Understanding the Paris Withdrawal: It’s Still Up to the Movement to Make the Future

The past several months in global politics have been disorienting and frightening. Movements for liberation find themselves under assault from newly empowered opponents and atavistic ideologies that had appeared headed for the dustbin of history. It’s hard to have faith in progress at a moment when so much seems to be moving in reverse.

But one upshot of all this fluidity is that structures of power — mainstream political parties, corporate media, conventional wisdom — suddenly appear more vulnerable than we’d imagined. This vulnerability can be exploited by grassroots activists.

The climate movement has often suffered from the illusion that the horizon for change is limited by the political possibilities of the moment. Rather than imagining emancipatory futures, we’ve settled for what’s possible in our current system of corporate dominance and enfeebled environmental governance.

But the shocks and setbacks of the past year — including, most recently, President Trump’s withdrawal from Paris — offer two silver linings.

First, the battles lines in the climate conflict are clearer. On one side are the fossil fuel oligarchs intent on preserving their profits as long as possible; on the other, people’s movements fighting for a climate justice future. Second, we’ve seen that rapid, radical political change is possible. Structures of power are not as firmly entrenched as we imagined. Rather than disrupting the system to promote hate and fear, we can disrupt to introduce deep changes that will foster a healthy and fair society.

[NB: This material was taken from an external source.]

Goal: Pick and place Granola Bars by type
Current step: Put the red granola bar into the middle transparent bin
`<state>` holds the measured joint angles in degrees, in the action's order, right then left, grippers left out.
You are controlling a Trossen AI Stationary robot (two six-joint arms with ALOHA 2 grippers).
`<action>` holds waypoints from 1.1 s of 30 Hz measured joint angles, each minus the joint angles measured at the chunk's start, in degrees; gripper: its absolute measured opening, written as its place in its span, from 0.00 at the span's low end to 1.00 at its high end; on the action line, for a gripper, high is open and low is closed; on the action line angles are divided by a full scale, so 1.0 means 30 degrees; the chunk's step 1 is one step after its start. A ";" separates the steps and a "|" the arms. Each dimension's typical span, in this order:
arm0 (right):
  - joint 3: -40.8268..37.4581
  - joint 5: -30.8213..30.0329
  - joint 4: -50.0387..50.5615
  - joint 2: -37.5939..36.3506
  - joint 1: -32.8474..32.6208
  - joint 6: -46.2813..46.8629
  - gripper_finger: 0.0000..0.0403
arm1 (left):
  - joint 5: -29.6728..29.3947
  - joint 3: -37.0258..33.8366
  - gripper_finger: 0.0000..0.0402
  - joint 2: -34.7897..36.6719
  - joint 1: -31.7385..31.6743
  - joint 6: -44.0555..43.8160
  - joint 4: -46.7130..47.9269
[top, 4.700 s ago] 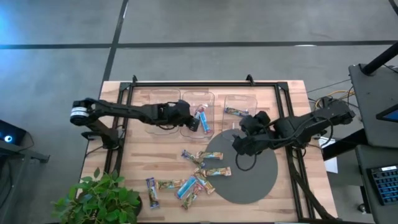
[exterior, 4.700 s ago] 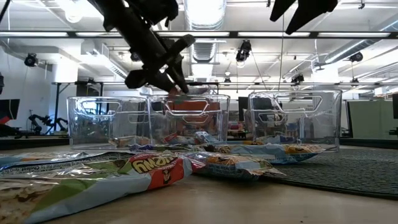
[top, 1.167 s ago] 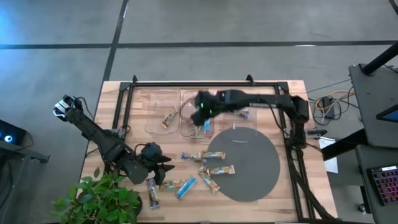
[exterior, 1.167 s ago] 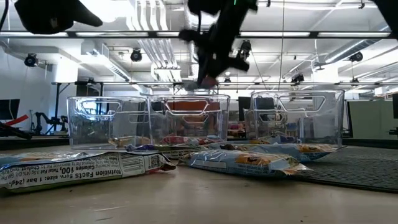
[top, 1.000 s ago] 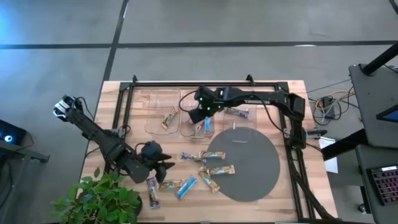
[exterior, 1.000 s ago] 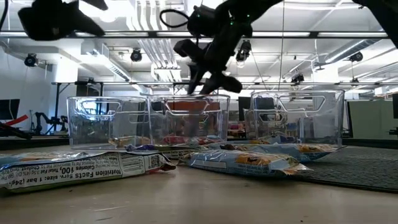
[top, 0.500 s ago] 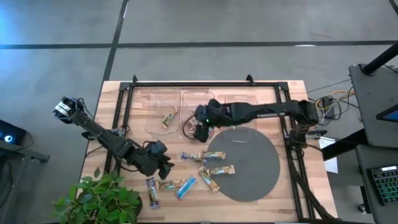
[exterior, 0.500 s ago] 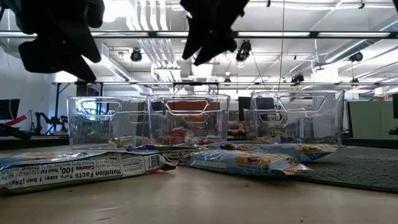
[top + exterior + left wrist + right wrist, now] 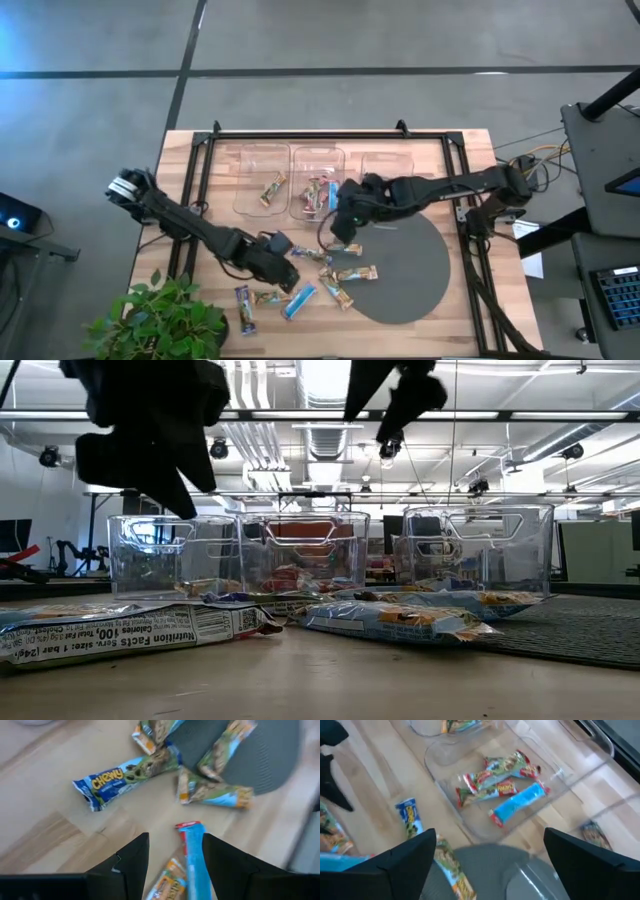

To do so, we need to acknowledge and support “inside-the-system” climate progress – such as shareholder activism at major energy companies — while focusing most of our attention and effort on grassroots action. It’s bad strategy to think that the same government-corporate complex that produced the climate crisis will avert it. Instead, people’s movements will imagine and enforce the social changes needed for climate justice.

The struggle over the Paris Agreement illustrates this point. The Agreement was a major step forward for climate progress. It ratified the idea that aggressive, coordinated global action is needed to reduce emissions, and it provided a powerful acknowledgment of the climate crisis. Trump’s withdrawal is deflating, not least because it encourages other countries to delay their own decarbonization plans, with disastrous effects.

But the Agreement was never the end-all be-all of climate policy, and the turn away from fossil fuels does not depend on the whimsy of a single American president. For one thing, the growing economic dominance of renewable energy is outside Trump’s control. Presidential actions, including efforts to dismantle the Clean Power Plan and to open up new coal, gas, and oil leases, may slow or even reverse reductions in U.S. emissions in the short term. But they cannot prevent decarbonization of global energy production in the long term, because no amount of wrongheaded regulation can contain technological and economic pressures to move away from fossil fuels.

For another thing, the Paris Agreement’s real value — which is symbolic — survives the withdrawal. The Agreement is useful as a social-movement talking point and as a signal of minimal global consensus on the climate crisis, not as a reasonable plan for emissions reduction. Its provisions are nonbinding. The national plans formulated thus far under its provisions would produce warming of at least 2.6 degrees. The Agreement’s weaknesses are a result of the fossil fuel industry’s role in its drafting, backed by the United States. (These weaknesses explain why companies like ExxonMobil seek out good P.R. by continuing to support the Agreement.) But its strengths — as an international statement of what must be done, if not an adequate expression of how — are the result of grassroots pressure, and will continue to pay dividends to the climate movement.

In other words, the Paris Agreement acknowledges our climate reality, but it doesn’t offer a viable way to change it. That’s not surprising: fossil fuel companies and petro-states cannot be relied upon to draft an escape plan from the status quo. That’s the climate movement’s job: to imagine the future.

To believe that real alternatives to the status quo are possible, we need only look to the Trump election for a kind of perverse hope. Trump won by defying political common sense, by attacking the mainstream and condemning establishment institutions. His subversion is motivated by personal enrichment and racial and patriarchal resentment. But another subversion is possible, one directed at liberation and redistribution.

We’re already making small steps in that direction. Campaigns for a living wage, for the dismantling of the carceral state, and for the rights of immigrants, to name but a few, have made great strides in recent months. In the climate arena, the push for recognition of the climate necessity defense is advancing, helping to empower grassroots climate activists. And recent progress in climate law suggests that the courts, which up to now have largely served to protect the industry, may soon deliver major victories for the movement.

The upshot of the last few months of climate policy regression is that we have a clearer picture of reality: a reality in which the interests that rule us refuse to address the climate crisis unless forced. So our pressing task, in the midst of a general failure of the status quo, is to force strategies that change reality.